To him, Boko Haram people are brilliant beasts without character. They went to school, speak good English, are sophisticated in the use of weaponry but are lacking in good moral character. “Fail in moral is fail in all!” It is only the combination of sound knowledge with sound moral discipline that can rid our society of such terrorist insurgency.
A good brand will have good appeals just as exemplified by products of this institution founded by the world jurist. A good brand will not take vengeance or run down another.
In one instance, one of the current state governors narrated a story to the effect that students of some universities who are indigenes of his state were calling out others to join in a protest against installation of a traditional ruler.
Pronto, students from some universities joined in the unruliness which led to vandalism of public property.
In a testimonial to some stakeholders, the governor revealed that those of this universe of knowledge named Crescent University, Abeokuta, resisted the invitation, saying that their university had taught them not to vandalise, rebel or destroy public property at all times.
The students were also quoted as advocating that legal and peaceful processes be adopted to resolve issues for the society’s orderliness.

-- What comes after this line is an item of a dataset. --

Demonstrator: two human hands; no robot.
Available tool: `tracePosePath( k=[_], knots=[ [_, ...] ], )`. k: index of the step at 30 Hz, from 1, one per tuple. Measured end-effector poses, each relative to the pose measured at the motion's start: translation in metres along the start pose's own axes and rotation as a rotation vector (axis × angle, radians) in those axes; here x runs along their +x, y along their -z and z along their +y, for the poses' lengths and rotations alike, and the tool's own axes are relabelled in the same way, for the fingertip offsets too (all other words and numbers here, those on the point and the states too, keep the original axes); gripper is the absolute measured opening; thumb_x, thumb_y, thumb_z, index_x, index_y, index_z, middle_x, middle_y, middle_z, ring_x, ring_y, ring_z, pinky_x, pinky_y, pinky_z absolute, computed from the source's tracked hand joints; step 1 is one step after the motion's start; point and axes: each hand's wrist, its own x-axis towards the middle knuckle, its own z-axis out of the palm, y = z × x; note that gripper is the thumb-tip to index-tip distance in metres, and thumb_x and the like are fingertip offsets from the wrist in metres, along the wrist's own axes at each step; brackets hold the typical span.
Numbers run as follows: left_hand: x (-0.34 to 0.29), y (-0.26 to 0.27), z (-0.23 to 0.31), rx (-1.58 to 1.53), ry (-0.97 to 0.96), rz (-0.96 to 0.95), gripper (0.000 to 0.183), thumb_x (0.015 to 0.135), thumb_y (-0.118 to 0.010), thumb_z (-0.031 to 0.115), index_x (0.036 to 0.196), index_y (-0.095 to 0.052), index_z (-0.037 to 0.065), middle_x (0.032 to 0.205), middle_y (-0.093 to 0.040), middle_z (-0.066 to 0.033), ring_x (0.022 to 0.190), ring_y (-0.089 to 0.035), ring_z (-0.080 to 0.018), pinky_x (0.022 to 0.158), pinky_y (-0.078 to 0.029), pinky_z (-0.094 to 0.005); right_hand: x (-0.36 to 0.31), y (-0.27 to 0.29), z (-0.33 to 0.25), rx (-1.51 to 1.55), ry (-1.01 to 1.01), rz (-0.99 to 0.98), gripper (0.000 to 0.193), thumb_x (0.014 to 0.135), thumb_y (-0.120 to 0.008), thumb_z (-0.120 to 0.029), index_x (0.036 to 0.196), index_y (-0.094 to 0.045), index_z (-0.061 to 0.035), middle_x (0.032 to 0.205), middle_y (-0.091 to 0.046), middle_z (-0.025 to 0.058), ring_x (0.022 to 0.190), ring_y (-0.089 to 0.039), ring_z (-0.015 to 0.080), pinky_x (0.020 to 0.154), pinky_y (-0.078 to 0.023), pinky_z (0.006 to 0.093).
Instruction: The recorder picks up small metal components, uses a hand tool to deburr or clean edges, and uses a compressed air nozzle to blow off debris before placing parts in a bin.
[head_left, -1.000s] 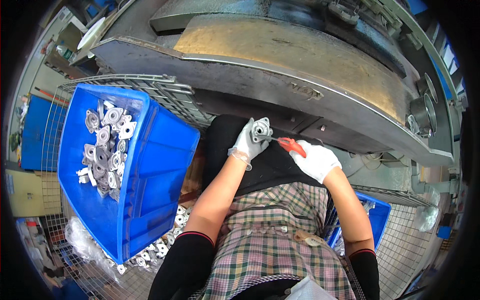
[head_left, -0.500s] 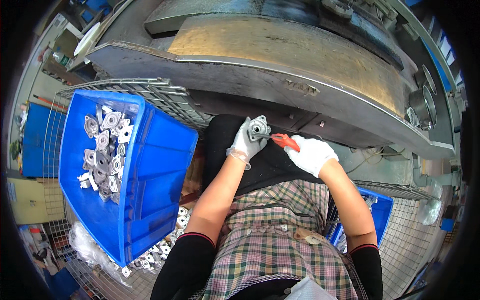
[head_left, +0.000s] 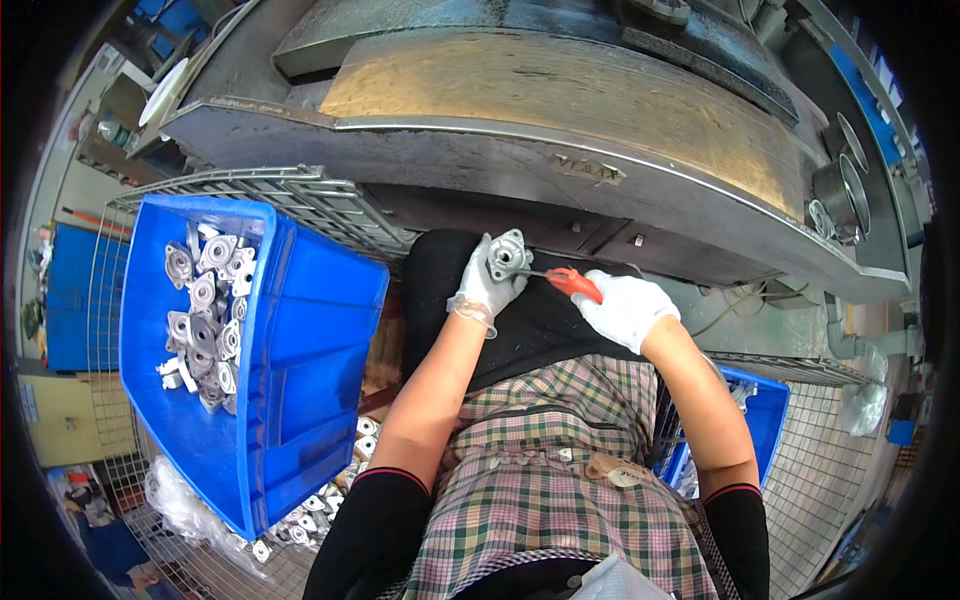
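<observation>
My left hand [head_left: 484, 287], in a white glove, grips a grey cast metal flange part [head_left: 509, 254] with a round hole in its middle, held above my lap. In my gloved right hand [head_left: 628, 311] is a red-handled tool [head_left: 574, 284]. Its thin metal shaft points left and meets the lower right edge of the metal part; the exact kind of tip is too small to make out. Similar metal castings [head_left: 203, 300] lie heaped in the tilted blue bin [head_left: 315, 350] on my left.
Ahead stands a metal workbench with a worn board [head_left: 560, 85]. More castings [head_left: 318, 512] lie in a wire cage below the blue bin, next to clear plastic wrap [head_left: 185, 505]. A second blue bin [head_left: 772, 420] sits at my right. Metal pots [head_left: 842, 195] stand at the far right.
The metal part in my left hand has shifted slightly left and up. The tool's shaft now reaches less far across it. Both hands keep their hold.
</observation>
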Motion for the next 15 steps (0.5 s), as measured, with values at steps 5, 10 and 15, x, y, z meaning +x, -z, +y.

This is uniqueness in a name as a brand which goes beyond reading, passing examinations and obtaining certificates.
A bird does not fly with one wing. This university of “academic and moral excellence” denies students who fail in character their certificates because this is the vision of the visionary, the founder, the jurist, Judge Ajibola.
The university has been able to achieve this positioning for itself within 10 years of existence. The lesson from this is that it is incumbent for the visionary of a name to constantly echo and re-echo why that name exists as a brand. There must be a USP. The flavour, the essence and the substance of that name should not be lost in the crowd.
In another instance, a lady who finished her degree at Crescent University, Abeokuta, with first class honours and was certified worthy in character had scholarship to study for her master’s at Robert Gordon University, Aberdeen, Scotland. Within the period of her study, the university keenly observed that her punctuality and moral conduct were second to none. Because she was also a distinction student of that university (Robert Gordon), she was asked where the impact of her good attributes came from.
Without mincing words, she named her Alma Mater, Crescent University, Abeokuta, Nigeria, where knowledge and character were regularly emphasised in her undergraduate days apart from the academic lectures. Having presented the name of her Alma Mater as a unique brand, the lady has equally presented to the outside world that Nigeria can be a good brand despite some black sheep among us.
So, every academic institution needs to brand its name uniquely for an identity. As knowledge governs ignorance, good character will govern corruption and other social vices in our society.
This is an identity in the education sector. Going by the statement credited to Mustapha that “if you train a woman, you train a nation, “another uniqueness in the name of this university of “academic and moral excellence” is the passion to develop girl-child education; to brand women as unique academic products.
Therefore, it is no longer news that after graduating six sets in its 10 years of existence, Crescent University, Abeokuta, has consistently produced more girls with first-class honours than men.
How you brand your name in your sector—be it healthcare, manufacturing, banking, government agencies, media, property, travel and tourism and so forth—makes a long-lasting impression.